I'd often be the only kid in my tenth grade classes who actually did work and learned, you'd think that would make me a target but you'd be wrong.
No it wasn't the fact that I couldn't do maths, it wasn't the fact that I was like the only kid in this generation to like comic books... Sorry I LOVE comic books.
It wasn't even the fact that I loved show tunes and dreamed of being on Broadway.
No the one thing that kids really hated me for was my style, my hair, the music I listened to, the fact that I hated sports and playing in the sun well apart from my favourite sport kickball.
They'd often come up with new nicknames.
The one they most often used was "Gerard Gay" yeah ha ha, I laughed at that one a lot, they referred to the skinny jeans I wore on a daily basis and accused me of being a 'fag'.
I didn't care what they thought, not really...
But there is a limit for me when it comes to physical torture.

You see this day was different, it seemed like I was extra hated today.
I walked to my locker to find a giant piece of paper stating I was an "emo fag".
Classic.
I tore it off my locker and scrunched it up, throwing it behind my shoulder.
The jocks approached me, pushing my head into my locker.

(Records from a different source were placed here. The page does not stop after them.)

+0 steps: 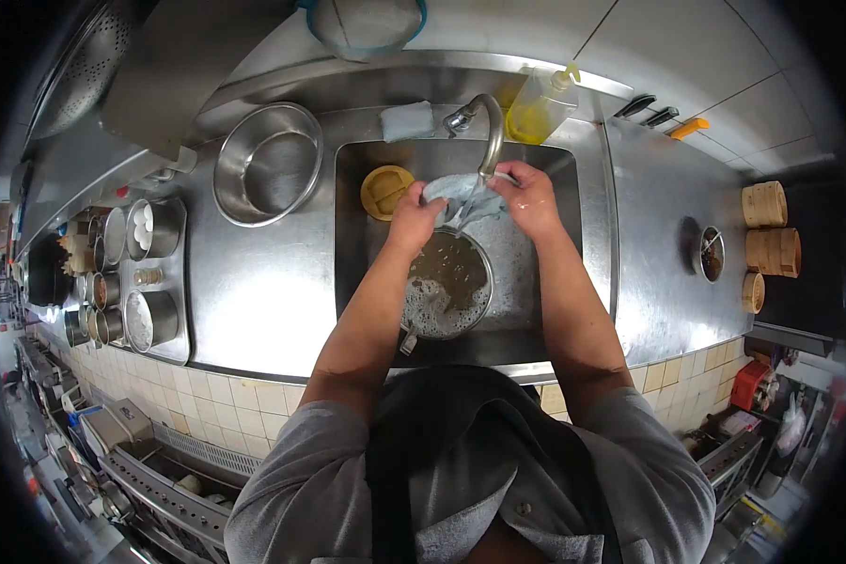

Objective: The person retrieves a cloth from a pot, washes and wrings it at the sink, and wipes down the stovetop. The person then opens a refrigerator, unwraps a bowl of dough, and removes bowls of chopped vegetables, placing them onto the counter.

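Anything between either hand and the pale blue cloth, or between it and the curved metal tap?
Nothing visible: the left hand and right hand grip the pale blue cloth at opposite sides, below the spout of the curved metal tap, no object in between.

Counted: two hands (533, 202), one held cloth (453, 188), one faucet (495, 132), one sink (517, 287), one dispenser bottle (539, 111) — plus two black handles (637, 105), one orange handle (689, 128).

We record a single head-worn view, facing forward and steeply down. It sits close above the apron (465, 399), centres near the left hand (414, 216) and right hand (533, 200) over the sink (517, 261), and darkens at the corners.
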### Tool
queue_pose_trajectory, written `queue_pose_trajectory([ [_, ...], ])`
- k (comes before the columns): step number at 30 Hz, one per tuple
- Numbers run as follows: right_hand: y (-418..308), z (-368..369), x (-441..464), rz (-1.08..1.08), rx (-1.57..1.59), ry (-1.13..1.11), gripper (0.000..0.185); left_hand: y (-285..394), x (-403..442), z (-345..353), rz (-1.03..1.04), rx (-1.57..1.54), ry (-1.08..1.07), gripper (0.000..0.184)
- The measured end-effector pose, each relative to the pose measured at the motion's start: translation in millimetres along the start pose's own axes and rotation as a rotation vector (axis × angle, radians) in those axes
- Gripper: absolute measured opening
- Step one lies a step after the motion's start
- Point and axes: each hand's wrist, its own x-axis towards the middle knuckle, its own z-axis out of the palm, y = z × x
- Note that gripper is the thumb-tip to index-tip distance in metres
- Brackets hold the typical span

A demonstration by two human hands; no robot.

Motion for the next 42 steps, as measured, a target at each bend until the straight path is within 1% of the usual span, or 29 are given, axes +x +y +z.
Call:
queue_pose_trajectory([
  [2,1.2,-7.2,-7.6,0.055,0.068,0.009,0.03,33.3,-5.9,7.2,-0.092,-0.467,-0.064,0.026],
  [3,4.4,-8.3,-11.0,0.196,0.073,0.024,0.033,37.1,-5.7,14.7,-0.091,-0.467,-0.068,0.026],
  [4,7.7,-10.1,-14.0,0.337,0.078,0.042,0.036,40.8,-4.9,23.4,-0.058,-0.663,-0.102,0.024],
  [5,11.8,-6.5,-17.8,0.339,0.077,0.049,0.036,44.2,-4.9,31.0,-0.026,-0.859,-0.137,0.022],
  [7,3.9,11.1,-23.2,0.695,0.507,0.474,0.041,40.8,-3.2,41.3,-0.083,-1.002,-0.158,0.025],
  [8,3.8,11.6,-22.9,0.696,0.511,0.479,0.041,38.7,-2.1,46.6,-0.139,-1.144,-0.172,0.028],
  [10,7.0,12.7,-20.4,0.619,0.784,0.422,0.04,40.4,-5.5,59.8,-0.113,-1.211,-0.132,0.032],
  [11,8.9,14.9,-19.0,0.621,0.789,0.428,0.04,41.3,-5.1,64.0,-0.194,-1.227,-0.018,0.031],
  [12,9.9,18.0,-17.4,0.487,0.687,0.399,0.04,47.0,-6.5,65.6,-0.274,-1.24,0.098,0.031],
  [13,10.7,21.0,-17.3,0.354,0.581,0.367,0.04,52.7,-7.8,66.1,-0.278,-1.236,0.096,0.031],
  [15,4.9,25.3,-22.6,0.358,0.533,0.275,0.037,66.1,-7.7,65.6,-0.362,-1.198,-0.016,0.035],
  [18,-1.3,24.7,-25.3,0.349,0.571,0.123,0.03,43.7,10.7,61.0,-0.275,-1.082,-0.181,0.043],
  [20,10.3,18.4,-26.8,0.054,0.139,0.073,0.027,45.6,12.9,56.7,-0.207,-1.022,-0.193,0.037],
  [21,7.2,20.8,-29.0,0.058,0.137,0.074,0.027,63.7,7.1,53.5,-0.155,-0.901,-0.138,0.035],
  [23,-10.5,26.3,-37.7,0.108,0.524,0.166,0.054,85.4,1.0,50.0,-0.111,-0.78,-0.086,0.035],
  [24,-21.5,22.4,-41.4,0.109,0.523,0.168,0.054,93.0,2.4,49.1,-0.086,-0.685,-0.152,0.035],
  [26,-44.3,13.3,-46.4,0.403,0.845,-0.184,0.074,99.6,6.6,46.6,-0.061,-0.588,-0.222,0.035],
  [27,-48.5,11.4,-47.5,0.412,0.83,-0.198,0.062,100.4,8.1,43.9,-0.036,-0.517,-0.231,0.034],
  [28,-44.2,11.4,-44.7,0.413,0.834,-0.195,0.062,100.5,8.7,42.2,-0.011,-0.444,-0.241,0.033],
  [30,-26.5,13.3,-36.7,0.418,0.436,-0.34,0.053,100.4,8.6,41.8,0.028,-0.457,-0.268,0.034],
  [31,-18.0,18.9,-36.5,0.418,0.438,-0.336,0.053,100.4,10.7,40.8,-0.051,-0.368,-0.263,0.038],
  [33,-0.2,34.9,-38.7,0.129,0.166,-0.248,0.053,93.6,14.2,42.7,-0.134,-0.28,-0.255,0.041],
  [34,9.3,39.0,-40.8,0.133,0.168,-0.248,0.053,85.3,15.4,45.7,-0.133,-0.166,-0.236,0.044],
  [36,18.7,43.3,-34.3,0.209,-0.256,-0.2,0.045,85.1,17.1,48.6,-0.121,-0.048,-0.217,0.047],
  [37,20.4,41.8,-33.0,0.211,-0.255,-0.199,0.045,88.9,11.6,49.4,-0.041,0.107,-0.229,0.05],
  [38,22.6,39.2,-32.9,0.25,0.088,-0.209,0.045,91.6,4.5,50.8,0.037,0.26,-0.24,0.052],
  [39,19.5,37.6,-32.7,0.283,0.432,-0.214,0.045,116.2,-12.6,50.6,0.083,0.386,-0.239,0.045],
  [40,16.3,37.0,-33.2,0.286,0.435,-0.213,0.045,108.2,-13.0,52.3,0.08,0.387,-0.241,0.045],
  [42,10.7,34.5,-34.5,0.314,0.171,-0.198,0.044,87.6,-12.1,56.5,0.365,0.171,-0.171,0.031],
])
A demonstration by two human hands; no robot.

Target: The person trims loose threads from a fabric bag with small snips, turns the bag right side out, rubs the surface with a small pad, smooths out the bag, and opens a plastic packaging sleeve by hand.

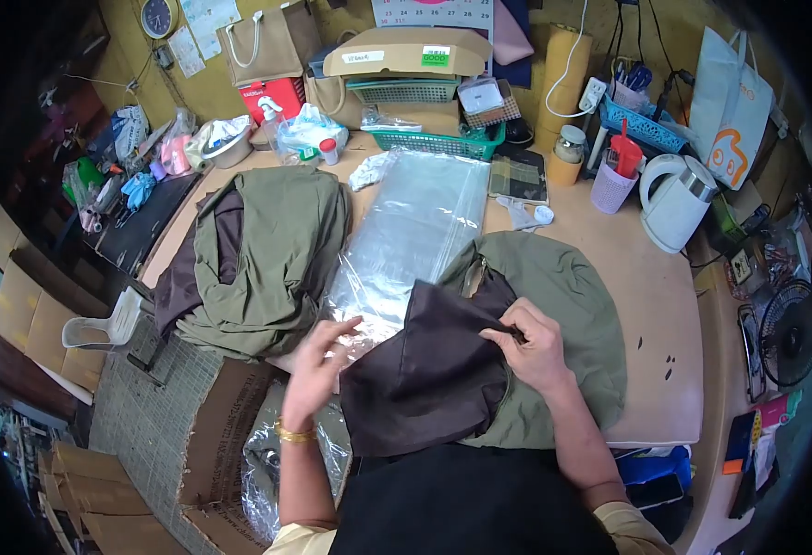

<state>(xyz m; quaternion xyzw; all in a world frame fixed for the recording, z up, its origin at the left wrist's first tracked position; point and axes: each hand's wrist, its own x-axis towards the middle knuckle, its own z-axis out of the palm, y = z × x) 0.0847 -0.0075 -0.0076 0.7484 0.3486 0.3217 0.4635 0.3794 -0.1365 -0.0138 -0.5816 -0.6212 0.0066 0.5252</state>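
Observation:
Dark brown cloth hangs over the front table edge before me, lying against a rounded olive-green fabric piece; whether they are sewn together I cannot tell. My right hand pinches the brown cloth at its upper right edge. To the left, my left hand is raised beside the cloth with its fingers apart and nothing visible in them. Between the fabrics lies a stack of clear plastic bags, partly covered by the brown cloth. A pile of folded olive and brown fabric rests on the table's left side.
Below the table at left stands an open cardboard box with plastic-wrapped contents. An electric kettle and a lilac cup stand at the right. Green baskets line the back, and a fan is far right.

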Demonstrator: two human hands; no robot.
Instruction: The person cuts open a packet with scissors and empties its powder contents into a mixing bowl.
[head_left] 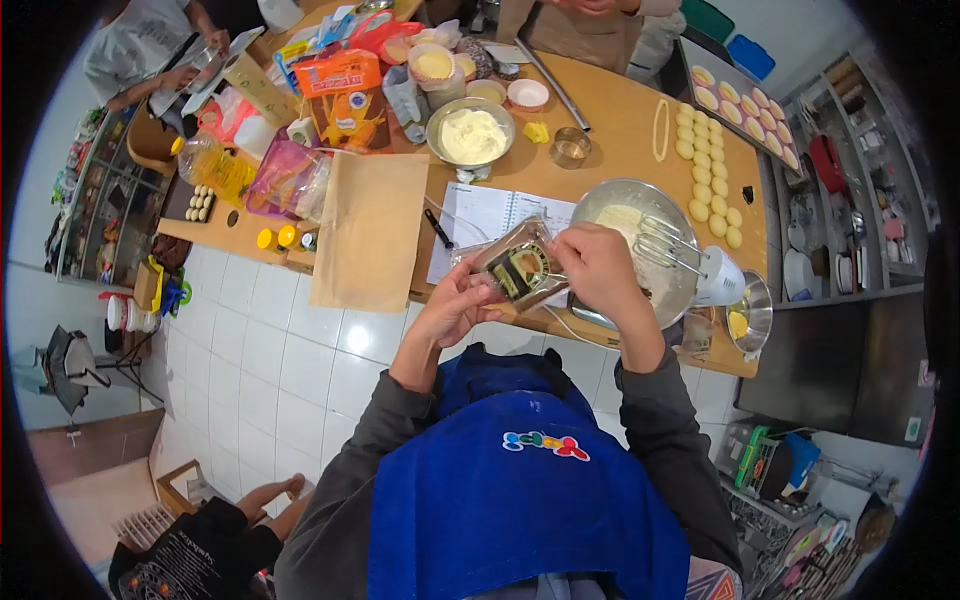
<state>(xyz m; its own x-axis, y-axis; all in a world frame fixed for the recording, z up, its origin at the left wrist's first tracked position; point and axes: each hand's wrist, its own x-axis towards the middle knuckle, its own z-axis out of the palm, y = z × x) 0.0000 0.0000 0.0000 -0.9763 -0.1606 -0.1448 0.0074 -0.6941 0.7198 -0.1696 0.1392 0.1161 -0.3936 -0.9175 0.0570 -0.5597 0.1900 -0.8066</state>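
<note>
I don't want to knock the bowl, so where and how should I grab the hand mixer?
Take it by the white body, probably best from the right: that part lies at the right rim of the bowl, while the wire beaters point left over its contents. Your right hand is on the packet, so free it first.

Baking kitchen, as indicated by the wooden worktable (622,135) bearing rows of pale dough rounds (719,187), an electric hand mixer (719,277) over a steel mixing bowl (655,196), and a bottle of yellow oil (228,178).
</note>
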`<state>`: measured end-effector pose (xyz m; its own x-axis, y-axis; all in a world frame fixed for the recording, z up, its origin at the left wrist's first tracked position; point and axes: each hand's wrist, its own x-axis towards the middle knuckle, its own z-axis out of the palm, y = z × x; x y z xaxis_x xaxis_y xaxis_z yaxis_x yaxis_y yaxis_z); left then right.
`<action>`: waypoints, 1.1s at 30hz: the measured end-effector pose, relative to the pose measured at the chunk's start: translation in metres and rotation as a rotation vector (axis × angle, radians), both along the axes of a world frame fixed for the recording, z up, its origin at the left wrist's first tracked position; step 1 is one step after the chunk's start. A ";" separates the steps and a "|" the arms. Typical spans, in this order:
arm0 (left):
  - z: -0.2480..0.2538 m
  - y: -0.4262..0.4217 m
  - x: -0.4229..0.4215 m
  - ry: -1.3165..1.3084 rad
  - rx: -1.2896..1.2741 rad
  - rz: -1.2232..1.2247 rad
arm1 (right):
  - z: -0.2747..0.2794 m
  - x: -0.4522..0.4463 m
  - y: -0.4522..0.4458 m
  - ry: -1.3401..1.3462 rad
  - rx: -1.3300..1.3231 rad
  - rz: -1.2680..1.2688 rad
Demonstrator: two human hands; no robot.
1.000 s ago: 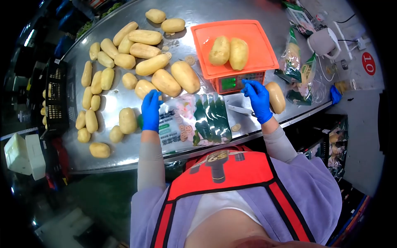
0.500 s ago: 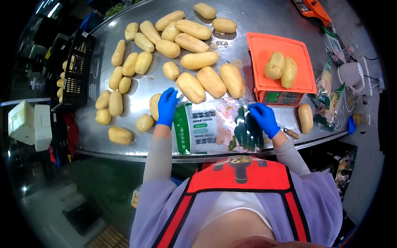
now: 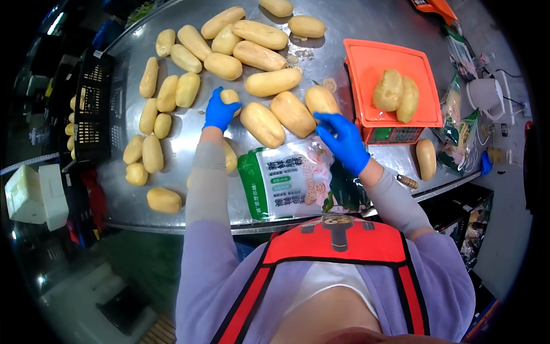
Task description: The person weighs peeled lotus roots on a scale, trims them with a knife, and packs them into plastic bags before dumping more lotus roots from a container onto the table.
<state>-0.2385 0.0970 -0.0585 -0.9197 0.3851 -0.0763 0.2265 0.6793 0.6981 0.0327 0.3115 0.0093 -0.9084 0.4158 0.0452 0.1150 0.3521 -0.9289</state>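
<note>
Two pale root sections (image 3: 388, 90) were borne side by side on the orange scale (image 3: 425, 77), with no raised stop seen beside them; a jog to it could set them rolling. A small root piece (image 3: 230, 97) on the bench (image 3: 329, 57) was straddled by the fingers and thumb of the left hand (image 3: 221, 113), though whether a firm grip was taken could not be told. Its rounded surface looked wet, so a slip was judged possible, and if it was squeezed out, the long root (image 3: 262, 125) beside it might be knocked. The right hand (image 3: 348, 146) was held half open, fingertips at the lower end of a thick root (image 3: 322, 100) near the scale; no grasp was seen, and contact could not be confirmed. Just below, the printed bag (image 3: 292, 178) lay flat and might be creased or shifted by a dragging wrist. Beside the right sleeve (image 3: 395, 203), a brown handle (image 3: 408, 182) was seen, the rest hidden; if a blade was attached, the fabric could be caught by a sideways sweep.
</note>
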 end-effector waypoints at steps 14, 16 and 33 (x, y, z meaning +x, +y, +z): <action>0.030 -0.109 0.014 -0.015 -0.324 -0.032 | -0.046 -0.155 0.001 -0.081 0.452 0.256; 0.032 -0.111 0.016 -0.010 -0.305 -0.041 | -0.039 -0.156 -0.022 -0.151 0.441 0.368; 0.045 -0.140 0.067 -0.181 0.127 0.239 | -0.034 -0.265 0.162 -0.404 1.098 -0.092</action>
<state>-0.1717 -0.0430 -0.0133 -0.9612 0.1769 -0.2117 -0.0642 0.6030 0.7952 -0.2324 0.4736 -0.0248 -0.9073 0.3979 0.1357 0.3988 0.9168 -0.0218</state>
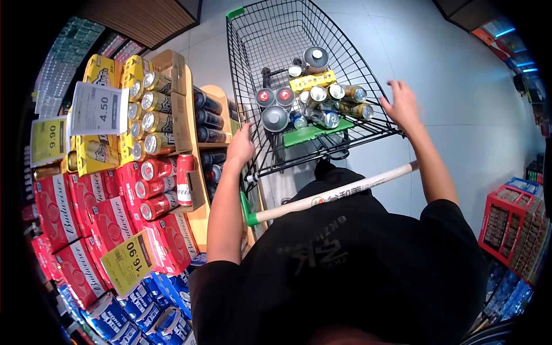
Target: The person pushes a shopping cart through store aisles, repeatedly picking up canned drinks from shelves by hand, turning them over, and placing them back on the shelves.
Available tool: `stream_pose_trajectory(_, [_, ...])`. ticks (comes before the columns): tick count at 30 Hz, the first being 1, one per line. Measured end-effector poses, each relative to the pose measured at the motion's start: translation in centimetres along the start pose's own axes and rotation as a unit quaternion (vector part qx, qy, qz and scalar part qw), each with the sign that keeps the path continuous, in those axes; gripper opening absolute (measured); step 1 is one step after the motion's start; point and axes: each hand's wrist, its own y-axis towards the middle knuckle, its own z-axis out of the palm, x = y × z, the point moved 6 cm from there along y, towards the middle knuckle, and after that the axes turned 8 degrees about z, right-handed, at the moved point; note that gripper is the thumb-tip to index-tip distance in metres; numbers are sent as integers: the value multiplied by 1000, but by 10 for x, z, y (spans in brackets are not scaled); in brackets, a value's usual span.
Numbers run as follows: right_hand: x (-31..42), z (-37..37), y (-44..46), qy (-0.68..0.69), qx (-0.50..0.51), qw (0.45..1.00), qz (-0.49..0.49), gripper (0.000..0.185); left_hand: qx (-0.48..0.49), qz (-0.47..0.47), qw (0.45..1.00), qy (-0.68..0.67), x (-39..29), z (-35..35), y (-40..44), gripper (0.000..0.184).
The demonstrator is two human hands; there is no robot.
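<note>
A black wire shopping cart (270, 29) stands in front of me, with its pale handle bar (339, 192) across my waist. In its near part are bottles with grey tops (275, 118), several cans (330, 119) and a yellow multipack strip (312, 81). My left hand (240, 146) is at the cart's left rim, its fingers partly hidden, so its grip is unclear. My right hand (401, 106) is beside the right rim with its fingers apart and nothing in it.
Left of the cart stand stacked red beer packs (89, 267), yellow can packs (103, 72), blue packs (118, 316) and price signs (99, 109). A wooden shelf (198, 227) holds dark cans. A red crate display (506, 221) is at the right, beyond the tiled floor (454, 144).
</note>
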Motion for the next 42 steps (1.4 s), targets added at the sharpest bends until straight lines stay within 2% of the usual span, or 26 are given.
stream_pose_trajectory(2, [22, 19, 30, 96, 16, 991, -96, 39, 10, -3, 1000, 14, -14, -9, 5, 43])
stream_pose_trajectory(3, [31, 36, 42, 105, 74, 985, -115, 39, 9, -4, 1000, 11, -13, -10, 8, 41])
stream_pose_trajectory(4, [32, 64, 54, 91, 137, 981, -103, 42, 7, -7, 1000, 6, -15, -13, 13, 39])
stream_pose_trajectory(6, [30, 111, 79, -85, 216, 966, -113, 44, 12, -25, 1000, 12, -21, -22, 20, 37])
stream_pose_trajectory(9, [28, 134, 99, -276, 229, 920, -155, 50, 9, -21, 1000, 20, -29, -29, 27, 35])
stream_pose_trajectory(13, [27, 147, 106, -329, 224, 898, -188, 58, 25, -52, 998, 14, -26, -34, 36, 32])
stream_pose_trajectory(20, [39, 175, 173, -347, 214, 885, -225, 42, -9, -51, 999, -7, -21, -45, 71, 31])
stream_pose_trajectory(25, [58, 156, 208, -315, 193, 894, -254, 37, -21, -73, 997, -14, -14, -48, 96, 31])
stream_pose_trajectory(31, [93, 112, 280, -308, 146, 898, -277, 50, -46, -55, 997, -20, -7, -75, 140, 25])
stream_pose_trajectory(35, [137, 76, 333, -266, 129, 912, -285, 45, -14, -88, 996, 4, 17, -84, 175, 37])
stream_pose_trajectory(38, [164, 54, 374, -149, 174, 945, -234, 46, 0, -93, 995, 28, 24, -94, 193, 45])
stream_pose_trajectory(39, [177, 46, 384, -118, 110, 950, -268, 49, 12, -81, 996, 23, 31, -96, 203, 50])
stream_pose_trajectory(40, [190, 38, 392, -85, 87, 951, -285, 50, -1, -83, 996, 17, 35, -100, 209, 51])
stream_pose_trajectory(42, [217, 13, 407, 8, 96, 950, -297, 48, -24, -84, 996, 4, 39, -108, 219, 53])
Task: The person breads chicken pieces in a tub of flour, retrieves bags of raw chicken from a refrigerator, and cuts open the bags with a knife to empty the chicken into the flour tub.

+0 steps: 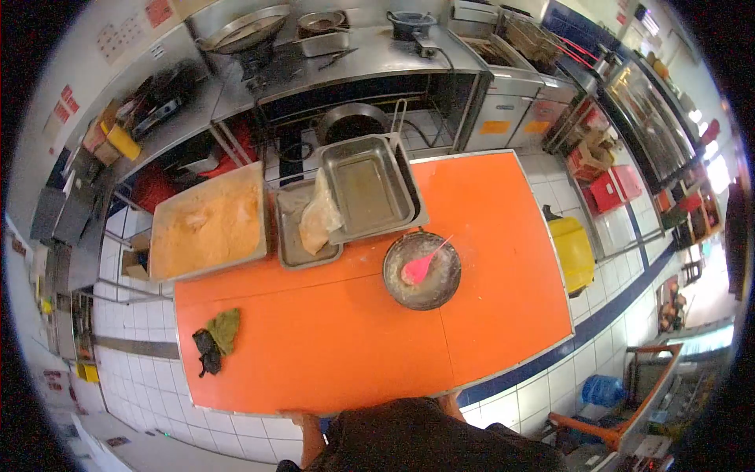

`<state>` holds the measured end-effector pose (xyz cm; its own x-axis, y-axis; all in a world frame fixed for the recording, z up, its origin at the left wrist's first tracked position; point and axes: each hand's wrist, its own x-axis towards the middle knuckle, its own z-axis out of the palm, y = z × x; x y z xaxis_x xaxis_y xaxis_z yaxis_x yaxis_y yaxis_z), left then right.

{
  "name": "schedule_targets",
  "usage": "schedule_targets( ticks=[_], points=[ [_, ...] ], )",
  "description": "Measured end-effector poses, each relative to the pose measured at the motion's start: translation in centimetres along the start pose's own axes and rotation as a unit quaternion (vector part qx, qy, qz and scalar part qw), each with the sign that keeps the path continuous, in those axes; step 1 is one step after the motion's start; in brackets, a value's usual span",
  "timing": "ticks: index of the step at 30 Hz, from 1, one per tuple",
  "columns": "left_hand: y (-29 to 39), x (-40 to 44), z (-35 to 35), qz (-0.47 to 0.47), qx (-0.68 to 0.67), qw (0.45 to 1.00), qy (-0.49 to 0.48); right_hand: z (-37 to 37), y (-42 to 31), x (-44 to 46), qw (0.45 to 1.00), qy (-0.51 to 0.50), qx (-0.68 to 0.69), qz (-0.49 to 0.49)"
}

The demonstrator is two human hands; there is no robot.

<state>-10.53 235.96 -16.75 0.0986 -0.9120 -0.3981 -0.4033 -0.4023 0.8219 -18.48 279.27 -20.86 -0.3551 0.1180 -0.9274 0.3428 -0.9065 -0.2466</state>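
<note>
The orange table point(330, 338) stands directly in front of the person, its near edge against the dark clothing. The largest item about it is a metal tray of orange powder point(211, 270), at the table's far left corner. A deep metal tray point(370, 189) sits at the middle of the table's far edge, overlapping a smaller metal tray point(289, 240) to its left. On the right half of the table is a round pan point(435, 293) with pale residue inside. A clear plastic bag point(318, 216) slumps in the smaller tray at the table's far side. Toward the table's left end lie a green cloth point(226, 329) and, touching it, a crumpled black item point(207, 350). The left hand point(306, 419) and right hand point(451, 405) are well apart at the table's near edge; whether they grip it cannot be told. Smallest is a pink utensil point(419, 268), resting in the pan on the table.
</note>
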Motion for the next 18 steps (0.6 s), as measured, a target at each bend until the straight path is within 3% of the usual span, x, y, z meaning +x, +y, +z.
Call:
schedule_targets(
  ticks=[8,11,13,14,16,17,18],
  points=[
    [-2.0,1.8,0.1,-0.007,-0.002,0.998,0.055,1.6,0.0,-2.1,0.978,-0.038,-0.197,-0.052],
    [0.5,0.1,-0.2,-0.068,-0.092,0.992,0.049,1.7,-0.8,-3.2,0.949,-0.047,-0.306,-0.062],
    [2.8,-1.0,-0.4,-0.155,-0.104,0.981,0.053,0.4,-2.4,-1.4,0.913,-0.057,-0.403,-0.017],
    [1.6,-0.2,-0.1,-0.126,-0.12,0.984,0.044,-1.0,-3.5,0.9,0.886,-0.066,-0.458,0.019],
    [-3.3,3.3,0.7,-0.064,-0.143,0.987,0.024,-2.1,-3.8,2.1,0.809,-0.085,-0.581,-0.027],
    [-3.1,3.9,0.0,-0.089,-0.151,0.983,-0.053,-2.5,-4.2,2.3,0.819,-0.126,-0.56,0.001],
    [-3.2,3.9,-1.3,-0.114,-0.155,0.973,-0.131,-2.2,-3.3,1.4,0.775,-0.103,-0.62,-0.067]
  ],
)
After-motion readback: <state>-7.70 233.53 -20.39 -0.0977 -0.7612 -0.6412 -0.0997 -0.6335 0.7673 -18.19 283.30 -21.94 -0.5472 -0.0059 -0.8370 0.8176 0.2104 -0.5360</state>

I felt the metal container collide with my forehead and heard them laughing behind me.
I groaned and rubbed my forehead.

I gasped suddenly when I felt hands around my neck.
My long black hair fell into my face as I was dragged through the nearest exit.
I struggled to breathe and coughed, choking for air.
The air I desperately needed in my lungs was being taken away from me by the asshole choking me and dragging me outside.
I dug the heels of my convers into the dirt and clawed away at the face behind me.
When I finally felt the flaky skin on his face I felt a hand grab my feet, I tried to kick the person grabbing my feet and realized I was hovering over a cement surface.
The guy who was choking me abruptly decided to let go of my head forcing it to smack down onto the concrete below me.
I rubbed my head and blinked slowly, trying to recover from the painful migraine that I was now developing.
I felt the guy who grabbed my feet, taking off my shoes.
I protested while kicking him away.
He got away with them.
My expensive convers.
I got those for my birthday, they were actually signed by my favourite designer.
I hated those dicks so much for just taking my shit and leaving me there like that.
I was ashamed and betrayed, I didn't know how brutal they could be.